Mark Curtis is an independent British political writer. He is not one of these who simply regurgitates something that he has read in a Chomsky, Zinn or a Said book and then turns up at a meeting huffing, puffing and palming people off with terms such as “American Foreign Policy” and “Zionist Lobby” and then claims that he is a ‘revolutionary socialist’. Like all genuine political researchers and writers he has written about how his own establishments attempts to manipulate world affairs. He does his own research in that he analyses declassified governmental information.
His latest book is called, ‘Secret Affairs: Britain’s Collusion with Radical Islam’. Curtis gives a brief outline of the relationship between Britain and Islamism in a recent interview:
“When Britain connived with the Muslim Brotherhood to kill Nasser in the 1950s, the Brotherhood at that time had a secret apparatus responsible for various assassinations and bomb attacks in Egypt...
... Radical Islamic forces have been seen as useful to Whitehall in five specific ways: as a global counter-force to the ideologies of secular nationalism and Soviet communism, in the cases of Saudi Arabia and Pakistan, the major champions of radical Islam; as ‘conservative muscle’ within countries to undermine secular nationalists and bolster pro-Western regimes; as ‘shock troops’ to destabilise or overthrow governments; as proxy military forces to fight wars; and as ‘political tools’ to leverage change from governments.”
The book is out in July and to be honest I can’t wait. By the way, the full interview can be read here.

Wednesday, 7 April 2010

Tweedle Dum and Tweedle Dee election campaign is announced.
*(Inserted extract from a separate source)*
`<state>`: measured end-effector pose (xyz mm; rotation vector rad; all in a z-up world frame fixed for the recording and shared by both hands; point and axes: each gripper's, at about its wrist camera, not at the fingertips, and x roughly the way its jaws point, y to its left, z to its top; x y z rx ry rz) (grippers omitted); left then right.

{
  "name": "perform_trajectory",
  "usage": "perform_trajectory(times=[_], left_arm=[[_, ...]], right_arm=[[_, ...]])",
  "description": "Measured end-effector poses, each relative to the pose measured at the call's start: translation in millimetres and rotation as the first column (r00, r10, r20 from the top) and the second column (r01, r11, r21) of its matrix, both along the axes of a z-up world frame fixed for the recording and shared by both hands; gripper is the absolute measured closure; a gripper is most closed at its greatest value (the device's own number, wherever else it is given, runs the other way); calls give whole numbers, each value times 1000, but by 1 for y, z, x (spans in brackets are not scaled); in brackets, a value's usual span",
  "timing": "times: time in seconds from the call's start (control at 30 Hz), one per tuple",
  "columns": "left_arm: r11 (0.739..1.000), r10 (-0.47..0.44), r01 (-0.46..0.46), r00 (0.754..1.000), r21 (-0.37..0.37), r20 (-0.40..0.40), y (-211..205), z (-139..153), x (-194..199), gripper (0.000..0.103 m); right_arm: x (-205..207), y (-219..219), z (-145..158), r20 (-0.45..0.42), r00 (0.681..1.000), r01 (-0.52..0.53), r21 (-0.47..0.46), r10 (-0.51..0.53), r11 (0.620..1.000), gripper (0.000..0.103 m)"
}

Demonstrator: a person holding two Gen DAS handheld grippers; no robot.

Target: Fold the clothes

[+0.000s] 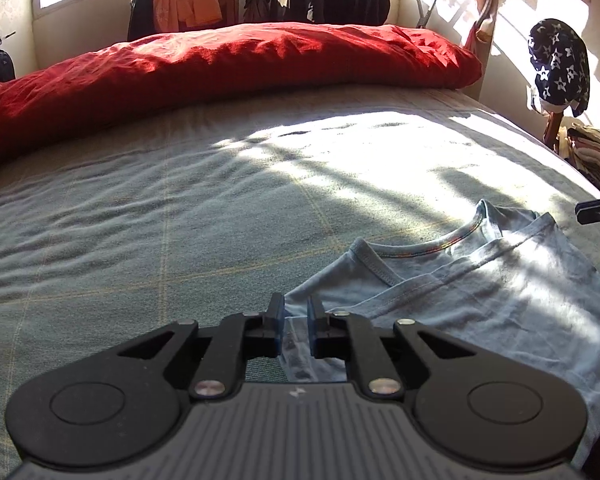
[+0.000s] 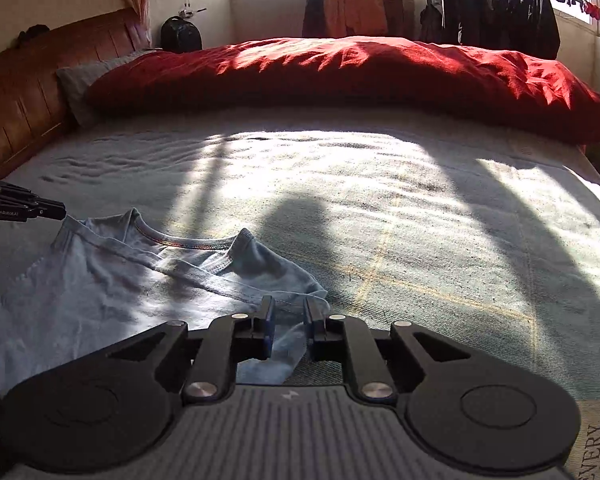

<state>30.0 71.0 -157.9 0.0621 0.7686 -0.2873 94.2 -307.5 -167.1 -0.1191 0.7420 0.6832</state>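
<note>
A light blue T-shirt lies on the grey-green bedspread, collar toward the red duvet. My left gripper is shut on the shirt's left edge, and blue cloth shows between its pads. In the right wrist view the same T-shirt spreads to the left. There my right gripper pinches the shirt's right edge, and a fold of cloth hangs under the fingers. Each gripper also shows in the other view: the right gripper beside one shoulder, the left gripper at the other shoulder.
A red duvet is bunched along the far side of the bed. A wooden headboard stands at the left, and a rack of dark jackets by the window. A star-patterned cloth hangs over a chair with stacked clothes beside the bed.
</note>
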Motion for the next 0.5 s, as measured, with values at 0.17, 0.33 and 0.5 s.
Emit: perform_trajectory(times=[0.17, 0.33, 0.5], left_arm=[[967, -252, 250, 966, -46, -59, -61, -3, -32, 82], [905, -424, 425, 900, -20, -103, -111, -36, -52, 79], [923, -385, 385, 918, -16, -100, -105, -56, -31, 76]], right_arm=[[-36, 41, -7, -43, 982, -184, -19, 183, 983, 77], [-60, 85, -36, -57, 944, -329, -108, 324, 938, 75], [-41, 93, -45, -24, 957, -289, -138, 288, 947, 74]])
“...it promises to be the most exciting contest for years - one where at least a dozen different outcomes are possible. But that's enough about Saturday's Grand National. What about the General Election?...”
“...the sad truth is that the vote on May 6 will be the most meaningless poll in modern British political history...”
“Despite the obvious failings of privatisation, nationalisation is still the great 'no no' for Britain's political elite - except of course when it comes to using taxpayers' money to bail out failing banks...”
“...To cover up the fact that on the key issues of the day they are singing from the same hymn sheet, we can confidently expect the election campaign to focus on perceived differences in character...”
The article can be read here.

Sunday, 4 April 2010

Tariq Ali on his recent visit to Yemen.

A good article on Yemen from long time radical Tariq Ali.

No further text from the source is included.